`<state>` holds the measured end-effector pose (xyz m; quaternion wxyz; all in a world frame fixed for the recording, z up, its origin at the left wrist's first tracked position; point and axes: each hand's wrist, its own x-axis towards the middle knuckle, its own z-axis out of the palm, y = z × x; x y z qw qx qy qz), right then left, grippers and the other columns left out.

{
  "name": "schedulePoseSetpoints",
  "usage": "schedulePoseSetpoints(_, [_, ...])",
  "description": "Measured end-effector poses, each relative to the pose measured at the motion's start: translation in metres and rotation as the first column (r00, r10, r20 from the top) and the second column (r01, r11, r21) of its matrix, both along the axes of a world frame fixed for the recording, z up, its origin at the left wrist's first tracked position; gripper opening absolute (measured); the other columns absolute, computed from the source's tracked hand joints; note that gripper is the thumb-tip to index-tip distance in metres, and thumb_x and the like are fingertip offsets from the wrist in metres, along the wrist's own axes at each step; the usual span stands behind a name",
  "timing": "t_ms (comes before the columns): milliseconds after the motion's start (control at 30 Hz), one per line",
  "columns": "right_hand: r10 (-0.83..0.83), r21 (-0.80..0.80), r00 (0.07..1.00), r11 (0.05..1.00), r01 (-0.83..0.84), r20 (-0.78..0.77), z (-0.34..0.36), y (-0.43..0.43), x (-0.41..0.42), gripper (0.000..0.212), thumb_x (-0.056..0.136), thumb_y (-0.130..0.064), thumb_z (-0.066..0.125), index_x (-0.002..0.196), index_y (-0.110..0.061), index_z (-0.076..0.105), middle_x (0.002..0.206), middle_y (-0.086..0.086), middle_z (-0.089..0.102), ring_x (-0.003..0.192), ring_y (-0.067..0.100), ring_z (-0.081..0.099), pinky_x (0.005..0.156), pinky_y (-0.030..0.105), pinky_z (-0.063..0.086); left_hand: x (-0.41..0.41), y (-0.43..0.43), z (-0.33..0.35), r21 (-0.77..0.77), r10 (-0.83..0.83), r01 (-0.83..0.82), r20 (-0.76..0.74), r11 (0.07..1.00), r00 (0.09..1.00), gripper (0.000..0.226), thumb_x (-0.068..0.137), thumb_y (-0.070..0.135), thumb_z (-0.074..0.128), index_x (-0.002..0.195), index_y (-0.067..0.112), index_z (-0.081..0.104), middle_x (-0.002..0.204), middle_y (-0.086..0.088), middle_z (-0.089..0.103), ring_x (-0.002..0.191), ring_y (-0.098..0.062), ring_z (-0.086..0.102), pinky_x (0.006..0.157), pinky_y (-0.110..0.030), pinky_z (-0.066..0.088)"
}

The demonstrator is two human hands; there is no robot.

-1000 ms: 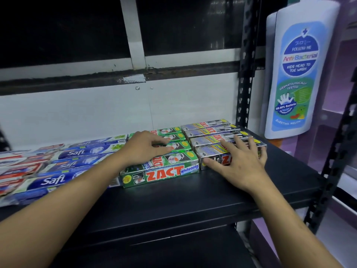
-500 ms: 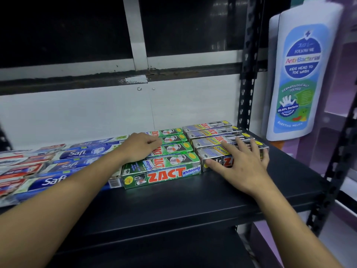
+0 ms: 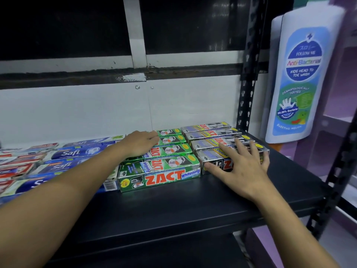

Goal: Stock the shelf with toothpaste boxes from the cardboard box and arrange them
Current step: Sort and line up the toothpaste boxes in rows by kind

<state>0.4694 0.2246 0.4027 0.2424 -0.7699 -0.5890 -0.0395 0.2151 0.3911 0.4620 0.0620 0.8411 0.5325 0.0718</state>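
On the black shelf [image 3: 193, 206], beside a tall white wash bottle [image 3: 301, 74], toothpaste boxes lie flat in rows: blue Safi boxes [image 3: 73, 153] at left, green ZACT boxes [image 3: 160, 173] in the middle, and silver ZACT boxes [image 3: 210, 132] at right, touching the green. Arranging, not loading, looks to be the step in hand; the cardboard box is out of view. The left hand [image 3: 141, 144] rests on the rear green boxes, its fingers loosely bent, apparently pressing rather than gripping, though blur leaves doubt. The right hand [image 3: 243, 165] lies spread over the front silver box, thumb on its front face. Next, a gentle, even push should square the rows.
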Motion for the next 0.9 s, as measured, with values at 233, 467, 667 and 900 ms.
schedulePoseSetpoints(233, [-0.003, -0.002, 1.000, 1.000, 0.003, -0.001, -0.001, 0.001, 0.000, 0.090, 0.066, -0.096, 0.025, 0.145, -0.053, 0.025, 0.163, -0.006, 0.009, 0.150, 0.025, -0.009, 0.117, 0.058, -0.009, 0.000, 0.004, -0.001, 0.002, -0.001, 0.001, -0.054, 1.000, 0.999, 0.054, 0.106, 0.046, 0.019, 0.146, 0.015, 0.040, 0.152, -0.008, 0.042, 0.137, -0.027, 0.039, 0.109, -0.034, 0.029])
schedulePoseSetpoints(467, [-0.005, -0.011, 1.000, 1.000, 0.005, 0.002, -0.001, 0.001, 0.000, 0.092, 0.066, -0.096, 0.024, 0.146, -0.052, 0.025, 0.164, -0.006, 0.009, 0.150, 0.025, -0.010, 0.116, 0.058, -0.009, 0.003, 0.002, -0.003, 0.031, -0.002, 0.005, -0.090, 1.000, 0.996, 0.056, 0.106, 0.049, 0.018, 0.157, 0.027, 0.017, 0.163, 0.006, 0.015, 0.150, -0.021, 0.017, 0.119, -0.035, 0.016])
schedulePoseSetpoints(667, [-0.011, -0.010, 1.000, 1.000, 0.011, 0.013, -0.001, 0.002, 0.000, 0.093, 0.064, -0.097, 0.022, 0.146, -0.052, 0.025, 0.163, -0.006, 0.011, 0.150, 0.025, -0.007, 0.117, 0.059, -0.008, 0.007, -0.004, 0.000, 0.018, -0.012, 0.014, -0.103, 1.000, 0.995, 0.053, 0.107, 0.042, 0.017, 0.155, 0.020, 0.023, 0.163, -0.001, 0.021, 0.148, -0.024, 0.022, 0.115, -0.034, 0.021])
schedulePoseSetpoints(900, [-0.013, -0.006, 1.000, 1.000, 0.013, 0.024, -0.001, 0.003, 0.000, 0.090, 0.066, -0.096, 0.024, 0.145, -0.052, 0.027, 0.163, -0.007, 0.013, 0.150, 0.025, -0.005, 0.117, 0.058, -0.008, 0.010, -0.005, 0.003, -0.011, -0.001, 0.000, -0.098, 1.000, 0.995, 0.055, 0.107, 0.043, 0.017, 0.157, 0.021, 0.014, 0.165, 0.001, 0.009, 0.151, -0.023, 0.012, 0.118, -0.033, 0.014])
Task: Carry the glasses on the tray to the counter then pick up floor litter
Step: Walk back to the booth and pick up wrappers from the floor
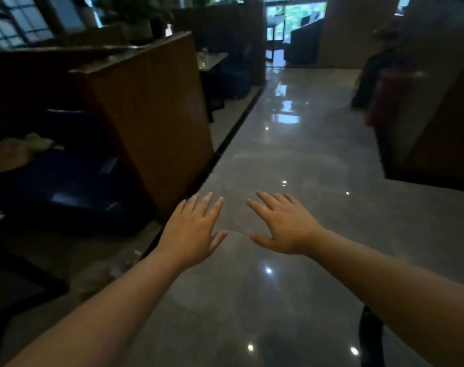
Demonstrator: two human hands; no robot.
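Note:
My left hand [192, 230] and my right hand [285, 223] are both stretched out in front of me, palms down, fingers spread, over a glossy grey tiled floor [291, 160]. Neither hand holds anything. Small pale bits of litter [119, 270] lie on the floor at the lower left, beside the dark strip along the booth, below my left forearm. No tray, glasses or counter can be made out in this view.
A tall brown wooden booth partition [151, 123] stands on the left, with dark blue seats [66, 192] and a pale cloth [18, 152] behind it. A table [211, 59] stands further back. A person [379, 86] stands at the right by a dark wall. The aisle runs ahead.

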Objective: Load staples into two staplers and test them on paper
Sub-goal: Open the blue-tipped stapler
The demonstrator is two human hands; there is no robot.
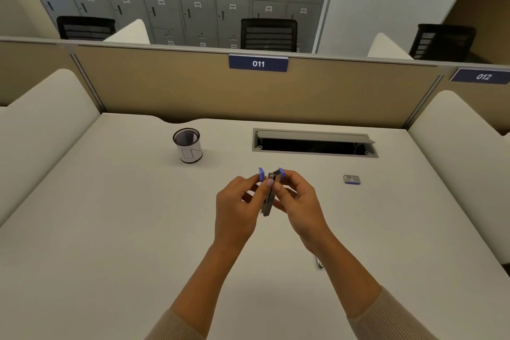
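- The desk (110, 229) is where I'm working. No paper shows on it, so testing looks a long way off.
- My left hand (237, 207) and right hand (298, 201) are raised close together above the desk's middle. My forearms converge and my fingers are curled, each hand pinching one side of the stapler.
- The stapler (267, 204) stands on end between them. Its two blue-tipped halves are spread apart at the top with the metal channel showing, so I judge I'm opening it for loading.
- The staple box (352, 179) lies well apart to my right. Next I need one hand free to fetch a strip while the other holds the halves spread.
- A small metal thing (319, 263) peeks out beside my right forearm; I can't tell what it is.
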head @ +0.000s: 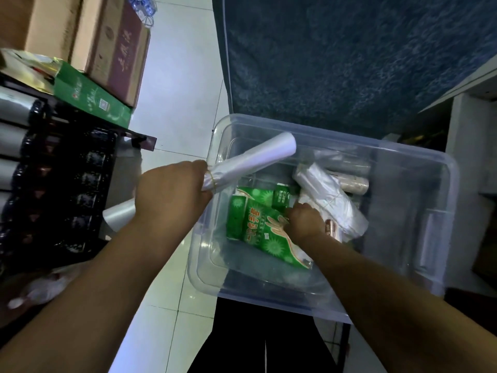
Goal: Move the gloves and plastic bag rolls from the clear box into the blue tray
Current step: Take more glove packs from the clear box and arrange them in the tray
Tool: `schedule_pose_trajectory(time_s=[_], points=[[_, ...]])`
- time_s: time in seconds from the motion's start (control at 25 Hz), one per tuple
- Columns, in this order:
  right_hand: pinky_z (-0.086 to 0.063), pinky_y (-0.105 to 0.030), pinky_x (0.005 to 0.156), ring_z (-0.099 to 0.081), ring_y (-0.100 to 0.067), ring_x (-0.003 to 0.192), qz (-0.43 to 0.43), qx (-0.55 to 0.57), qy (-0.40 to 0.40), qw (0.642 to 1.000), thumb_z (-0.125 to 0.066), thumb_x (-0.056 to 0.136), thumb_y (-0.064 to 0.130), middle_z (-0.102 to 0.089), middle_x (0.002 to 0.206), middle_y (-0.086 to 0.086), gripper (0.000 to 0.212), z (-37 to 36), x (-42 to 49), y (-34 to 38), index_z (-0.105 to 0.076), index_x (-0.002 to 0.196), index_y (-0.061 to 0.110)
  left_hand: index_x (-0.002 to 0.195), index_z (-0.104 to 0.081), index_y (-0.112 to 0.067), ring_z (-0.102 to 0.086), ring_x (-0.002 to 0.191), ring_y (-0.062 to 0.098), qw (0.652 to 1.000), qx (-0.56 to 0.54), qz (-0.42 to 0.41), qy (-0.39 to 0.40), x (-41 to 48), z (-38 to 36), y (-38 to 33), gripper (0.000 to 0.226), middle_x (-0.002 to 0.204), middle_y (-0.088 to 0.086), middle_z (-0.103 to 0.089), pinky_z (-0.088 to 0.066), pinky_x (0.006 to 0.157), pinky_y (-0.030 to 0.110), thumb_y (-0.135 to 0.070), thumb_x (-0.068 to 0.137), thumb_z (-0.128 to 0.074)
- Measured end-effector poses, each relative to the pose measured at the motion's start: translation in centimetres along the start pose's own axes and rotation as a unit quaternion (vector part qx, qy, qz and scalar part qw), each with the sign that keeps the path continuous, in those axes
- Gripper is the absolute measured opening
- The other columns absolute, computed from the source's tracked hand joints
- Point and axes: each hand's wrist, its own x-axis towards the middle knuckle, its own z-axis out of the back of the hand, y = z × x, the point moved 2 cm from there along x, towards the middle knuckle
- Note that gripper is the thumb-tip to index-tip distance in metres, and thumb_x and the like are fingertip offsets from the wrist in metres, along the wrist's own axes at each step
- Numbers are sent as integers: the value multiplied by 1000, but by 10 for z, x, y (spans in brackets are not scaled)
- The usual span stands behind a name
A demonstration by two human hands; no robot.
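L hand (172, 195) is fisted round a plastic bag roll (250, 160), back of hand up, w/ the roll sticking out both sides of the fist. L forearm is bare, comes in from lower left, wrist approx straight. R hand (305, 220) is further fwd and lower, knuckles up, fingers curled down & hidden under the hand, so can't tell if they grip anything. R forearm is bare, comes in from lower right, wrist dipped a bit.
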Motion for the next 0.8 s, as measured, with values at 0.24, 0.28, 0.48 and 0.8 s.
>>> schedule_pose_trajectory(time_s=[0.24, 0.28, 0.48, 0.8], points=[[-34, -32, 53, -62, -37, 77, -124, 170, -103, 972, -57, 84, 28, -65, 79, -12, 14, 59, -101, -33, -51, 82, 15, 83, -59, -26, -63, 69, 28, 996, -86, -5, 18, -9, 31, -7, 19, 74, 1, -68, -37, 57, 25, -42, 74, -62], [-32, -32, 51, -61, -38, 73, -154, 195, -133, 959, -58, 83, 30, -63, 74, -12, 17, 71, -123, -42, -49, 81, 15, 85, -60, -27, -63, 71, 26, 994, -104, -10, 28, -9, 40, -11, 20, 76, 1, -69, -40, 58, 25, -43, 74, -61], [-46, -36, 54, -63, -30, 67, -286, 303, -285, 863, -69, 79, 26, -69, 74, -9, 17, 124, -241, -85, -61, 87, 14, 85, -63, -27, -62, 70, 25, 980, -189, -43, 41, -7, 94, -55, 20, 83, 2, -70, -45, 64, 27, -43, 73, -67], [-51, -34, 52, -62, -10, 61, -426, 378, -462, 680, -73, 76, 25, -65, 66, 12, 14, 139, -429, -135, -60, 78, 29, 63, -53, -23, -51, 54, 8, 920, -294, -254, 40, -48, 177, -235, 26, 56, -7, -58, -32, 46, 23, -43, 67, -69]])
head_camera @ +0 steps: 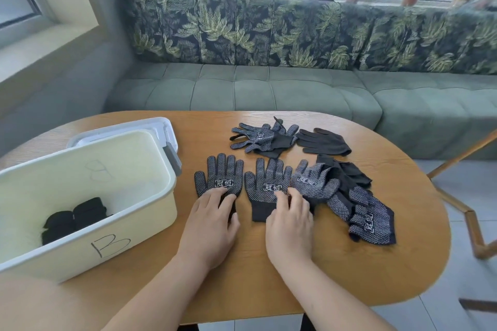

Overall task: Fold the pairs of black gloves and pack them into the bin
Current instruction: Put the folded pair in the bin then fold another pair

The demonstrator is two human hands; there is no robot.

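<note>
Two black dotted gloves lie flat, palm up and side by side, on the wooden table (269,263). My left hand (211,226) rests flat on the cuff end of the left glove (219,173). On the cuff of the right glove (267,183) rests my right hand (291,226), fingers fairly straight. A loose heap of gloves (347,196) lies to the right, and more gloves (263,137) lie behind. The white bin (113,226) marked B stands at the left, with two folded black bundles (72,216) inside.
The bin's lid (161,126) lies behind the bin. A green sofa (295,88) with leaf-print cushions runs along the far side of the table. A wooden chair frame (462,196) stands at the right. Potted plants line the windowsill.
</note>
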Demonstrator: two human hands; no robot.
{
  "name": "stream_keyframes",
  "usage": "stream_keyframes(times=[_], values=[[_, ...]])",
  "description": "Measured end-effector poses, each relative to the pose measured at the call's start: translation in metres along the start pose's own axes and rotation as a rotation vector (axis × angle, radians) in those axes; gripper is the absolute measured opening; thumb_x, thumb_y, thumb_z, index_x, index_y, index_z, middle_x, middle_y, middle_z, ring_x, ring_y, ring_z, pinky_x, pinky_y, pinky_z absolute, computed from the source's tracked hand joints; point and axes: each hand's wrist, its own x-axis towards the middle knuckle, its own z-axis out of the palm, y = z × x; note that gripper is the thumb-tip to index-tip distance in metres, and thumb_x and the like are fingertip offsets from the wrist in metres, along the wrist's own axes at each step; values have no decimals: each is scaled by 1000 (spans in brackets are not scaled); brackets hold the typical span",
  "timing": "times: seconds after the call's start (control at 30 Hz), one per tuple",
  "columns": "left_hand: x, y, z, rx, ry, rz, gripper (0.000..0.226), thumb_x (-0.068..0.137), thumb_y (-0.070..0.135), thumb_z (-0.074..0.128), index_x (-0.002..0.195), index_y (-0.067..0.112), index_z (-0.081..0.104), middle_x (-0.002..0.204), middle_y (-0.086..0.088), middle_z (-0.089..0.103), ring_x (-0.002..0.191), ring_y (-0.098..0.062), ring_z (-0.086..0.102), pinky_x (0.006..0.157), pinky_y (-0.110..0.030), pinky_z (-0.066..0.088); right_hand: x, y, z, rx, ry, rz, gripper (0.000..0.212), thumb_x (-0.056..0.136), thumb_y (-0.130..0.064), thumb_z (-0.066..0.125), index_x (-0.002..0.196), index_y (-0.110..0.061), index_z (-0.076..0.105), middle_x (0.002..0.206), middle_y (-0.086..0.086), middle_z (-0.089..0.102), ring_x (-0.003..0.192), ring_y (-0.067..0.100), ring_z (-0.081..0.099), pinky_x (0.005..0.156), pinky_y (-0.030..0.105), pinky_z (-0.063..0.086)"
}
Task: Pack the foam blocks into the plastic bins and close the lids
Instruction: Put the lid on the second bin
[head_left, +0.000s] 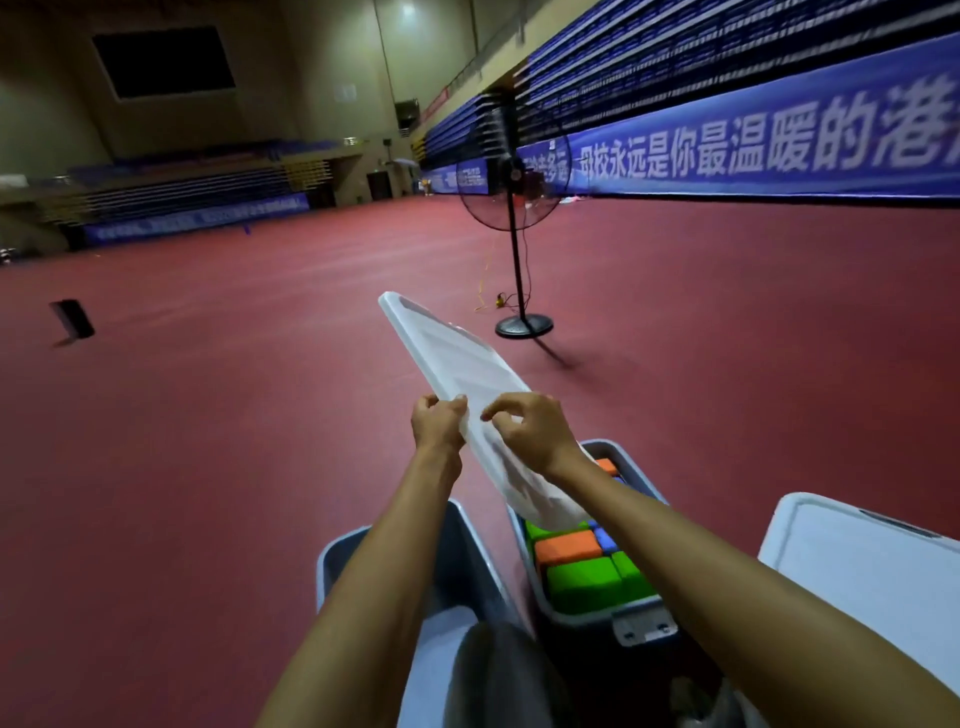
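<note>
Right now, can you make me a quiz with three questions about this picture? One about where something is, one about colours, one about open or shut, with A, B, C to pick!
1. Where is the white lid?
A. flat on the floor
B. held up in both hands
C. leaning on the wall

2. What colours are the foam blocks?
A. green, orange, blue
B. pink, yellow
C. all black

3. The bin holding the blocks is:
A. tipped over
B. closed
C. open

Answers: B, the left hand and right hand grip its near end in the air; A, those colours show inside the bin; C, no lid sits on it.
</note>
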Motion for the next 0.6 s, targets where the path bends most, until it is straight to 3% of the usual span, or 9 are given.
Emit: stream_keyframes(times=[0.1, 0.2, 0.33, 0.6], values=[[13, -13, 25, -23, -62, -13, 24, 91, 5, 63, 109, 11, 50, 106, -13, 66, 83, -27, 66, 72, -41, 60, -10, 32, -32, -69, -61, 106, 35, 84, -22, 59, 117, -19, 70, 136, 5, 60, 129, 18, 51, 107, 27, 36], [25, -30, 48, -18, -107, -8, 22, 91, 3, 61, 108, 10, 49, 105, -12, 65, 80, -25, 64, 68, -38, 56, -17, 84, -45, -237, -165, 325, 67, 89, -42, 57, 149, -18, 38, 162, 15, 19, 150, 29, 18, 121, 41, 19], [34, -56, 77, -43, -144, -15, 24, 92, 4, 60, 113, 9, 51, 103, -11, 65, 82, -26, 65, 77, -44, 59, -31, 148, -59, -323, -80, 598, 81, 96, -59, 41, 157, -17, 9, 164, 17, -8, 150, 40, -6, 118, 58, -1], [53, -116, 132, -89, -221, -115, 17, 96, 7, 56, 113, 8, 59, 97, -14, 68, 82, -31, 66, 81, -50, 59, -61, 249, -82, -181, 18, 891, 88, 90, -75, 30, 157, -30, -5, 163, 12, -20, 148, 44, -10, 116, 65, -2]])
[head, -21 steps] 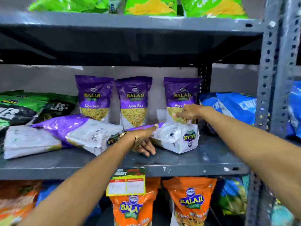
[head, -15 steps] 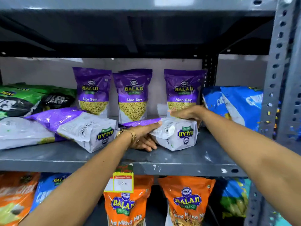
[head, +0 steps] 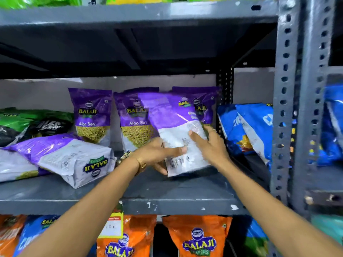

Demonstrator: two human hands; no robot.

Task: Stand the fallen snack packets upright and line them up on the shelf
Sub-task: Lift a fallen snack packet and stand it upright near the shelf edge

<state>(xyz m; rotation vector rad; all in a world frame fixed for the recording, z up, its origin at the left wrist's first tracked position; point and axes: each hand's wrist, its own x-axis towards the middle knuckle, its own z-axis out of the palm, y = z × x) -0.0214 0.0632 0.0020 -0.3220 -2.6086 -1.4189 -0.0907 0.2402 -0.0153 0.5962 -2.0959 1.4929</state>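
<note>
I held one purple snack packet (head: 174, 134) between both hands, its white back facing me: my left hand (head: 157, 154) gripped its lower left edge with the thumb across the back, and my right hand (head: 209, 145) clasped its right side. It stood almost upright, tilted a little to the left, with its base at the grey shelf (head: 167, 193), in front of the row of upright purple packets (head: 91, 115). To the left, another purple packet (head: 68, 156) lay flat on the shelf.
</note>
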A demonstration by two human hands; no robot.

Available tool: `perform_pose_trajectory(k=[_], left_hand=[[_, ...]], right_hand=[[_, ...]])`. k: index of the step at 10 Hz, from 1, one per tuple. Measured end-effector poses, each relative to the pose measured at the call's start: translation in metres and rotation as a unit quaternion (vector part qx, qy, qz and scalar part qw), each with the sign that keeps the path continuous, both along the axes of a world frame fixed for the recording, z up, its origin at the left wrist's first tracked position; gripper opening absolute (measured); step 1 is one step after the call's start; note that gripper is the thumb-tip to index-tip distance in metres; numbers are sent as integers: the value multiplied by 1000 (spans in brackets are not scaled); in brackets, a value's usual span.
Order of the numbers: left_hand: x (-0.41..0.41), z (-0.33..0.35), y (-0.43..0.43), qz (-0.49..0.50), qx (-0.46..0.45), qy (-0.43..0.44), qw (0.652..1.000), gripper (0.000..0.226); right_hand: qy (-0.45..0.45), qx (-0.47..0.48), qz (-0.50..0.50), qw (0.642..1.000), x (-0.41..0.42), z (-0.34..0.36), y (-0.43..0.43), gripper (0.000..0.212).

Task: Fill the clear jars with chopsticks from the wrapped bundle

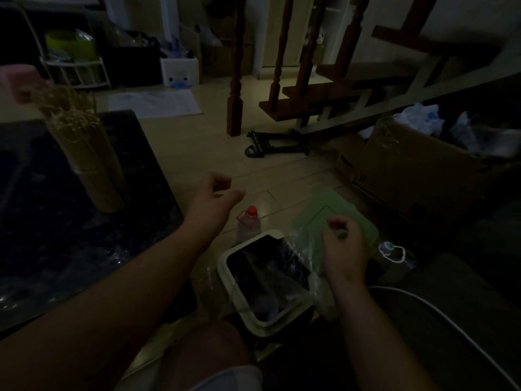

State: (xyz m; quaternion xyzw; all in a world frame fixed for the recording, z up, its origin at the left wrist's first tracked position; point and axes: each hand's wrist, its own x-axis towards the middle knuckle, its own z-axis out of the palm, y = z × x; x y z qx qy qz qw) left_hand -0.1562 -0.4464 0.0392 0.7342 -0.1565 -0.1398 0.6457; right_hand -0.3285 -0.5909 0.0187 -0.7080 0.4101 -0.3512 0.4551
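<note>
My right hand (345,246) pinches crinkled clear plastic wrap (303,249); my left hand (214,193) is loosely curled, empty, right of the upright bamboo chopstick bundle (90,156).

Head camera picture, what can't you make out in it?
- Clear jars: none can be picked out; the dark table is too dim.
- Chopstick bundle: top blurred; a third hand there is cut by the left edge.
- Bin: contents lost in shadow and crinkled plastic wrap.
- Right hand: what the fingers pinch is too small.
- Left hand: looks empty.
</note>
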Motion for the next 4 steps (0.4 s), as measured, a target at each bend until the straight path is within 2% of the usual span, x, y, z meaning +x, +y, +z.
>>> perform_pose_trajectory(k=[1, 2, 4], left_hand=[[0, 3, 1, -4, -5, 2, 1000, 34], [0, 6, 3, -9, -2, 1, 1000, 34], [1, 17, 7, -3, -13, -7, 1000, 35]], right_hand=[[1, -14, 56, 998, 13, 13, 2, 20], [-2, -14, 105, 994, 25, 24, 7, 27], [-17, -21, 125, 992, 40, 37, 14, 26]])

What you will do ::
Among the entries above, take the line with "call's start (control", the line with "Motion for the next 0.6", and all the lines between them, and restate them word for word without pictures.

Written response ::
  "timing": "times: seconds after the call's start (control at 30 Hz), one per tuple",
  "columns": "left_hand: x, y, z, rx, ry, rz, gripper (0.000..0.226), thumb_x (-0.068..0.137), thumb_y (-0.070..0.135), thumb_z (-0.074..0.128), index_x (-0.002..0.195), index_y (-0.067..0.112), index_z (-0.081..0.104), middle_x (-0.002..0.204), middle_y (-0.086..0.088), middle_z (-0.089..0.103), ring_x (-0.002..0.191), ring_y (-0.098..0.062), ring_z (-0.086..0.102), pinky_x (0.006..0.157), pinky_y (-0.110..0.030), pinky_z (-0.066..0.088); right_hand: x, y, z, rx, ry, rz, gripper (0.000..0.212), thumb_x (-0.056..0.136), thumb_y (-0.130..0.064), thumb_z (-0.066..0.125), index_x (-0.002..0.196), index_y (-0.110..0.061), index_z (-0.076..0.105), middle_x (0.002..0.206), middle_y (-0.086..0.086), middle_z (-0.089..0.102), ring_x (-0.003..0.192), ring_y (-0.067..0.100), ring_z (-0.081..0.099), pinky_x (0.005..0.156), pinky_y (-0.030..0.105), pinky_z (-0.063..0.086)"
}
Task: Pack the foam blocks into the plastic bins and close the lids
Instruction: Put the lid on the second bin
[head_left, +0.000s] 
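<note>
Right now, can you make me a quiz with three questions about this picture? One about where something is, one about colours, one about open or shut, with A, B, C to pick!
1. Where is the white lid?
A. flat on the floor
B. held up in both hands
C. leaning on the wall

2. What colours are the foam blocks?
A. green, orange, blue
B. pink, yellow
C. all black

3. The bin holding the blocks is:
A. tipped over
B. closed
C. open

Answers: B, the left hand and right hand grip its near end in the air; A, those colours show inside the bin; C, no lid sits on it.
</note>
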Motion for the next 0.6 s, targets where the path bends most, until it is straight to 3% of the usual span, or 9 are given.

Nothing further is required for this exercise.